Wie kann das Miteinander verschiedener Kulturen zum Wohlstand in Österreich beitragen?

WF: Entscheidend für den sozialen Frieden ist, dass alle Menschen die Chance auf einen guten Arbeitsplatz und eine gute Ausbildung haben. Alle Kinder sollen die beste Bildung erhalten und dadurch faire Chancen bekommen.

MS: Respekt und Toleranz sind die Voraussetzung für ein funktionierendes Miteinander. Nur wenn man einander kennt und andere Kulturen und ihre Lebensauffassung versteht, kann das Zusammenleben funktionieren. Klar ist auch, dass die Werte und Gesetze unserer gemeinsamen Heimat Österreich anerkannt und respektiert werden müssen.

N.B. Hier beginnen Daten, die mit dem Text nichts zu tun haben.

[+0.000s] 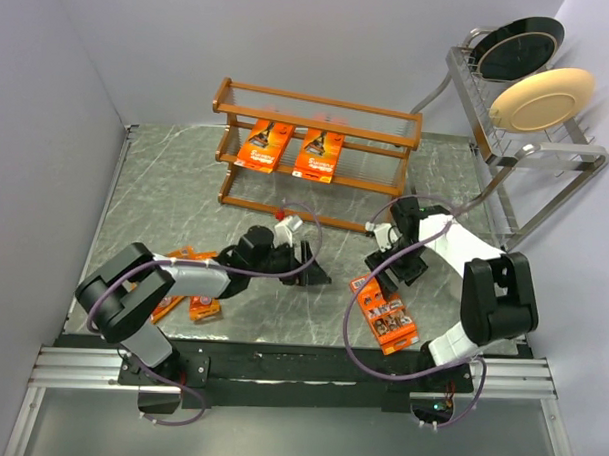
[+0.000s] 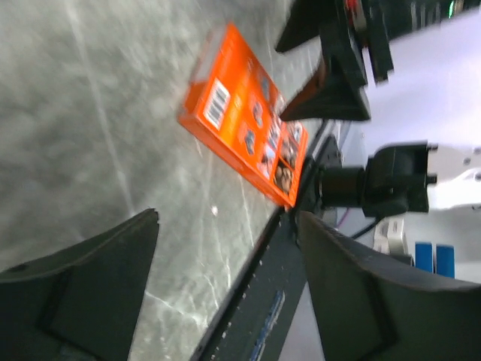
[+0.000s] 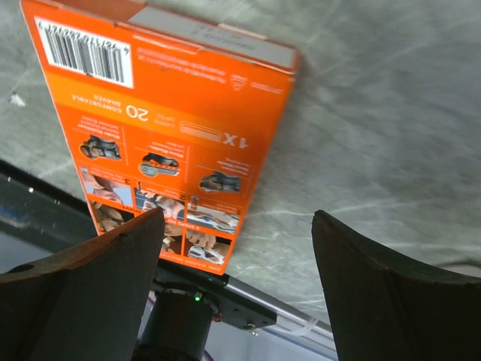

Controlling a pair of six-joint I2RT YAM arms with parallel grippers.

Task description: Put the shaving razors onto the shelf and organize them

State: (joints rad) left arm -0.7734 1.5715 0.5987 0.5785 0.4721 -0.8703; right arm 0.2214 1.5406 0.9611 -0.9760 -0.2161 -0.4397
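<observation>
The orange-brown shelf (image 1: pixel 318 138) stands at the back. Two large razor packs (image 1: pixel 264 145) (image 1: pixel 320 154) lie on its middle tier. A third large pack (image 1: pixel 385 313) lies back-side up on the table near the right arm's base; it also shows in the left wrist view (image 2: pixel 244 128) and the right wrist view (image 3: pixel 161 128). Small razor packs (image 1: pixel 204 307) lie at the front left, partly hidden under the left arm. My left gripper (image 1: pixel 313 266) (image 2: pixel 225 256) is open and empty over the table's middle. My right gripper (image 1: pixel 393 268) (image 3: pixel 237 256) is open and empty just above the third pack's far end.
A silver plate rack (image 1: pixel 517 145) stands at the back right with a black plate (image 1: pixel 519 47) and a cream plate (image 1: pixel 541 98). Grey walls close in the table at left and back. A black rail (image 1: pixel 300 363) runs along the front edge.
</observation>
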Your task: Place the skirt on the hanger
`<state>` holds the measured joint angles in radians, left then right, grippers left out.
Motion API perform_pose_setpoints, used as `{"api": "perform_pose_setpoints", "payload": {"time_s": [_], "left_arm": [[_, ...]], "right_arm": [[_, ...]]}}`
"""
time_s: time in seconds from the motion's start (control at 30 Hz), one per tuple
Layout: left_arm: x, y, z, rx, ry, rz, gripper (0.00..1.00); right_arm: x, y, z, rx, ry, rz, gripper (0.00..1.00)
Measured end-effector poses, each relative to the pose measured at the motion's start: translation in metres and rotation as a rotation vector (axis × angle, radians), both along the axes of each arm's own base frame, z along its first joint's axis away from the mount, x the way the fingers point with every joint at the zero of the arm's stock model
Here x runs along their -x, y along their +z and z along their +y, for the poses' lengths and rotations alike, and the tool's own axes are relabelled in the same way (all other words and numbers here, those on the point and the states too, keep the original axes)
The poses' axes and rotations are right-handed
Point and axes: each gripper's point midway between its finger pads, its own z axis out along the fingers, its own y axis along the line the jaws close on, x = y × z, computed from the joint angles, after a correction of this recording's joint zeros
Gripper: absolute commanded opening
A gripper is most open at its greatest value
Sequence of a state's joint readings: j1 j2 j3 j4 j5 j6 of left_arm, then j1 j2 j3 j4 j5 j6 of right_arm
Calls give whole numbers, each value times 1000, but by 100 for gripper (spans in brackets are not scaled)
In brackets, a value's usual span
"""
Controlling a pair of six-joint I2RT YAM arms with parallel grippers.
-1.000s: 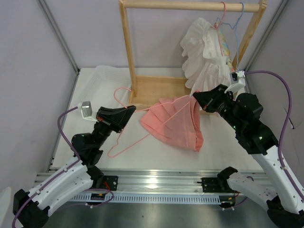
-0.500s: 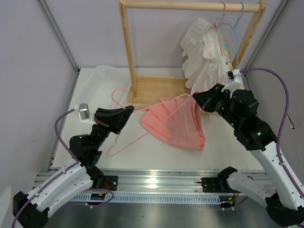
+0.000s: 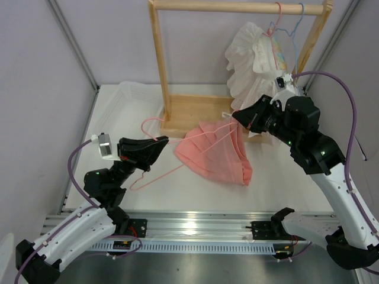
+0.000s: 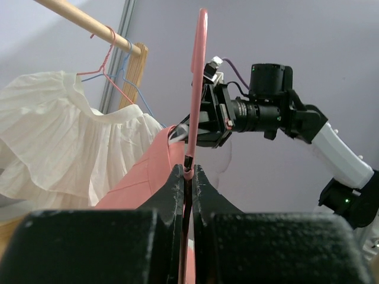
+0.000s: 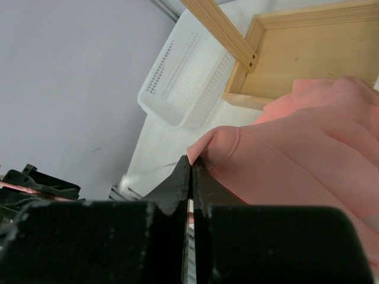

Was sind Ihre Vorschläge zur Steuerreform und Entlastung des Mittelstandes?

WF:
Die SPÖ spricht sich für eine Entlastung der unteren und mittleren Einkommen aus. Im Gegenzug sollen jene, die es sich leisten können, stärker in die Pflicht genommen werden. Die gerechte Verteilung des Wohlstandes ist Voraussetzung für das Zusammenleben in einer Gemeinschaft.

MS:
Leistung muss sich lohnen. Die ÖVP ist die Partei für alle Menschen, die jeden Tag in der Früh aufstehen, die arbeiten gehen, die fleißig sind, und am Ende des Monats auch etwas davon haben wollen. Darum treten wir für eine Steuerreform ein, die den Mittelstand und unsere Familien entlastet.


ZUR PERSON:

Michael Spindelegger (53) führt seit 2008 als Außenminister die heimische Diplomatie an. Seit 2011 ist der zweifache Vater aus Mödling zudem auch Vizekanzler. Mit uns spricht der ÖVP-Chef über Zuwanderung

Werner Faymann (53) trat 1981 in die Politik ein als Vorsitzender der Sozialistischen Jugend Wiens. Uns verrät der amtierende Bundeskanzler, wie die SPÖ die unteren und mittleren Einkommen entlasten möchte.